Work to complete ::
Skip the pictures. Output only the lines below starting at the line with "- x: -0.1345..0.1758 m" and ending at the line with "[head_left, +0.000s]", both ends included, exactly as they are.

━━━━

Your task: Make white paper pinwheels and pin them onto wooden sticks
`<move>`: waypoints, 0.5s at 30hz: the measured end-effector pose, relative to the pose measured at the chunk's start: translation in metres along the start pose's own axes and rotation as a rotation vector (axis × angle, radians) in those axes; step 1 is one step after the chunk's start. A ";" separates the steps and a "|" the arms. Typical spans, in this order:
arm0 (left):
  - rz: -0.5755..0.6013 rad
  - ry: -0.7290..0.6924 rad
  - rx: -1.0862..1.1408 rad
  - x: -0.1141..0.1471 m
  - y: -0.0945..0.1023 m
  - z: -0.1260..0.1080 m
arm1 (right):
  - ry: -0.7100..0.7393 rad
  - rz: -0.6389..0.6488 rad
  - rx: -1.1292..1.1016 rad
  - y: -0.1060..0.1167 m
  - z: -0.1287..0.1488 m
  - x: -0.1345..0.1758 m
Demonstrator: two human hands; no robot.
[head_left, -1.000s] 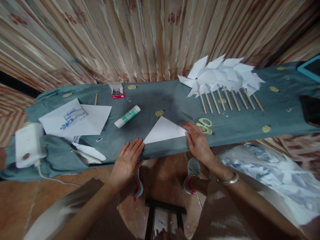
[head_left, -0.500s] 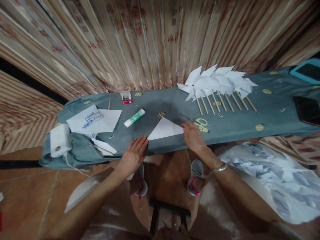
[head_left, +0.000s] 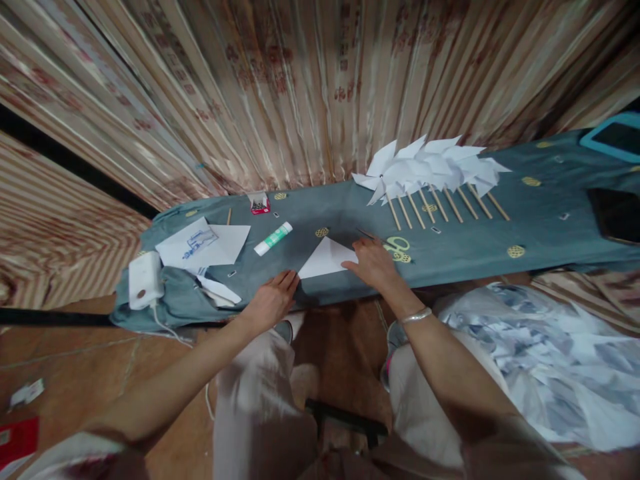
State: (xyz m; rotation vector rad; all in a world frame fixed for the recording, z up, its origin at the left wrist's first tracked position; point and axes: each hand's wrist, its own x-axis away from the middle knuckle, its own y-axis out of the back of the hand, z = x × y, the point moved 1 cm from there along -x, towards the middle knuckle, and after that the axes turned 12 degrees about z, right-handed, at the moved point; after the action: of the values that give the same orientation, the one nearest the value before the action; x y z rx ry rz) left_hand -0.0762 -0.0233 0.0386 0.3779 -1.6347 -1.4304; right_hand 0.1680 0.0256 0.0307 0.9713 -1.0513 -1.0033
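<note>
A white sheet of paper folded into a triangle (head_left: 326, 259) lies on the cloth near the table's front edge. My left hand (head_left: 274, 298) rests flat by its left corner, fingers stretched out and touching the tip. Over the right corner lies my right hand (head_left: 374, 265), its thumb and fingers apart on the paper and covering that end. Just behind the right hand are scissors (head_left: 397, 245) with yellow-green handles, partly hidden by it. A glue stick (head_left: 273, 239) in green and white lies beyond the left hand.
Several white paper pinwheels (head_left: 433, 167) on wooden sticks lie in a row at the back right. A small red box (head_left: 259, 205) holds tiny metal pieces. Paper sheets (head_left: 231, 244) and a white device (head_left: 145, 280) are at left, a phone (head_left: 615, 213) at right. A paper-filled bag (head_left: 560, 360) stands below.
My right hand has slid left over the paper's right corner, its thumb now stretched across the sheet. The left hand stays by the left corner. The camera view has shifted slightly.
</note>
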 end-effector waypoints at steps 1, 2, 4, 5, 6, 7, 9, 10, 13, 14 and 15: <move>0.010 0.005 -0.001 -0.002 0.003 0.000 | 0.004 0.006 0.000 0.001 -0.001 -0.002; 0.021 0.012 -0.003 -0.004 0.005 -0.001 | 0.011 0.009 -0.004 0.001 -0.002 -0.004; 0.045 0.022 -0.010 -0.007 0.009 -0.001 | 0.034 0.010 -0.017 -0.001 -0.007 -0.009; 0.056 0.021 -0.012 -0.009 0.011 -0.001 | 0.048 0.011 -0.026 -0.002 -0.010 -0.011; 0.063 0.017 -0.013 -0.010 0.013 -0.001 | 0.065 0.010 -0.035 -0.003 -0.014 -0.012; 0.065 0.011 -0.010 -0.011 0.013 -0.001 | 0.084 0.007 -0.045 -0.005 -0.018 -0.013; 0.050 -0.005 0.000 -0.011 0.012 0.001 | 0.128 0.000 -0.065 -0.008 -0.026 -0.014; 0.034 -0.012 0.005 -0.010 0.010 0.002 | 0.148 -0.002 -0.070 -0.009 -0.030 -0.013; -0.035 -0.024 0.022 -0.007 0.000 0.005 | 0.222 -0.012 -0.114 -0.014 -0.043 -0.009; -0.061 -0.023 0.026 -0.006 -0.003 0.006 | 0.255 -0.019 -0.145 -0.016 -0.047 -0.008; -0.086 -0.025 0.030 -0.005 -0.006 0.007 | 0.289 -0.026 -0.181 -0.018 -0.051 -0.006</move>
State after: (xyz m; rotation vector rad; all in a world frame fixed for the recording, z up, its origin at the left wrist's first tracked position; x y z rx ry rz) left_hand -0.0808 -0.0174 0.0312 0.4534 -1.6790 -1.4809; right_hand 0.2136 0.0341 0.0016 0.9497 -0.6977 -0.9290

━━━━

Result of the task ::
  - x: -0.1345..0.1758 m
Demonstrator: two human hands; no robot.
[head_left, -1.000s] 
[head_left, -0.500s] 
[head_left, +0.000s] 

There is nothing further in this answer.